- Opening Delimiter -
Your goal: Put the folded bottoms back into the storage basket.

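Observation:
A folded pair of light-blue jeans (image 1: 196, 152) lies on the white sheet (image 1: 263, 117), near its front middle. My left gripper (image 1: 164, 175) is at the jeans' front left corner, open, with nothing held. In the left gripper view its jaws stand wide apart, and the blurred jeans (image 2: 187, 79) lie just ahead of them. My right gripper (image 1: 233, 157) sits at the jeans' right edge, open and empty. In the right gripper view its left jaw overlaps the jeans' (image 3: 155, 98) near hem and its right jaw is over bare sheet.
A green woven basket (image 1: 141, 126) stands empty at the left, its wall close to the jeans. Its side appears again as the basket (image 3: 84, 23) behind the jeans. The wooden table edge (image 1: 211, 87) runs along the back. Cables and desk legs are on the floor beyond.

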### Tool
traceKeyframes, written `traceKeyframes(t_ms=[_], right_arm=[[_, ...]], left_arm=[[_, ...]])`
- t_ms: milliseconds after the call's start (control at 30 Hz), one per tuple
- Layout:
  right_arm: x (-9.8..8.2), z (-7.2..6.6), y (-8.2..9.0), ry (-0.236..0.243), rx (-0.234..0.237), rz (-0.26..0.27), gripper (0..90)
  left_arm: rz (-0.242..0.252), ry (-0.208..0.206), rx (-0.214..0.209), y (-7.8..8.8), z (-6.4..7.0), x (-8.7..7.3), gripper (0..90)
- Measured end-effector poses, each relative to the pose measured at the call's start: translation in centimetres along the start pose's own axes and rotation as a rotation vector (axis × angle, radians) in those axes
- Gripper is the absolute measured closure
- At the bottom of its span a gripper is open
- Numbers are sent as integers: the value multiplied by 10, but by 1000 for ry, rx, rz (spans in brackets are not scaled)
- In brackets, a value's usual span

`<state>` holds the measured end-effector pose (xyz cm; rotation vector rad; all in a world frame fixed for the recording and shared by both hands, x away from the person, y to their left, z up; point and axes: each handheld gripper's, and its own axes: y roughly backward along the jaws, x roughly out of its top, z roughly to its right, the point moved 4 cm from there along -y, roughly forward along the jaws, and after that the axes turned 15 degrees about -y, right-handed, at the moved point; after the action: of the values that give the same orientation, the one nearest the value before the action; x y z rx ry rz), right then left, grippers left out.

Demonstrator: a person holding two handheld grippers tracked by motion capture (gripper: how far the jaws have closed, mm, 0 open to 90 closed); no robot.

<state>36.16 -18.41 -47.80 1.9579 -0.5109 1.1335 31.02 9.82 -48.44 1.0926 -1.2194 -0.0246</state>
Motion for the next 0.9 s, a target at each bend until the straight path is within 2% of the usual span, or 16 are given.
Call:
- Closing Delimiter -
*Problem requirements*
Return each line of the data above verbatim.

*Reply to the exercise*
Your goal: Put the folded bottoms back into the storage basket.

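Observation:
A folded pair of light-blue jeans (image 1: 196, 152) lies on the white sheet (image 1: 263, 117), near its front middle. My left gripper (image 1: 164, 175) is at the jeans' front left corner, open, with nothing held. In the left gripper view its jaws stand wide apart, and the blurred jeans (image 2: 187, 79) lie just ahead of them. My right gripper (image 1: 233, 157) sits at the jeans' right edge, open and empty. In the right gripper view its left jaw overlaps the jeans' (image 3: 155, 98) near hem and its right jaw is over bare sheet.
A green woven basket (image 1: 141, 126) stands empty at the left, its wall close to the jeans. Its side appears again as the basket (image 3: 84, 23) behind the jeans. The wooden table edge (image 1: 211, 87) runs along the back. Cables and desk legs are on the floor beyond.
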
### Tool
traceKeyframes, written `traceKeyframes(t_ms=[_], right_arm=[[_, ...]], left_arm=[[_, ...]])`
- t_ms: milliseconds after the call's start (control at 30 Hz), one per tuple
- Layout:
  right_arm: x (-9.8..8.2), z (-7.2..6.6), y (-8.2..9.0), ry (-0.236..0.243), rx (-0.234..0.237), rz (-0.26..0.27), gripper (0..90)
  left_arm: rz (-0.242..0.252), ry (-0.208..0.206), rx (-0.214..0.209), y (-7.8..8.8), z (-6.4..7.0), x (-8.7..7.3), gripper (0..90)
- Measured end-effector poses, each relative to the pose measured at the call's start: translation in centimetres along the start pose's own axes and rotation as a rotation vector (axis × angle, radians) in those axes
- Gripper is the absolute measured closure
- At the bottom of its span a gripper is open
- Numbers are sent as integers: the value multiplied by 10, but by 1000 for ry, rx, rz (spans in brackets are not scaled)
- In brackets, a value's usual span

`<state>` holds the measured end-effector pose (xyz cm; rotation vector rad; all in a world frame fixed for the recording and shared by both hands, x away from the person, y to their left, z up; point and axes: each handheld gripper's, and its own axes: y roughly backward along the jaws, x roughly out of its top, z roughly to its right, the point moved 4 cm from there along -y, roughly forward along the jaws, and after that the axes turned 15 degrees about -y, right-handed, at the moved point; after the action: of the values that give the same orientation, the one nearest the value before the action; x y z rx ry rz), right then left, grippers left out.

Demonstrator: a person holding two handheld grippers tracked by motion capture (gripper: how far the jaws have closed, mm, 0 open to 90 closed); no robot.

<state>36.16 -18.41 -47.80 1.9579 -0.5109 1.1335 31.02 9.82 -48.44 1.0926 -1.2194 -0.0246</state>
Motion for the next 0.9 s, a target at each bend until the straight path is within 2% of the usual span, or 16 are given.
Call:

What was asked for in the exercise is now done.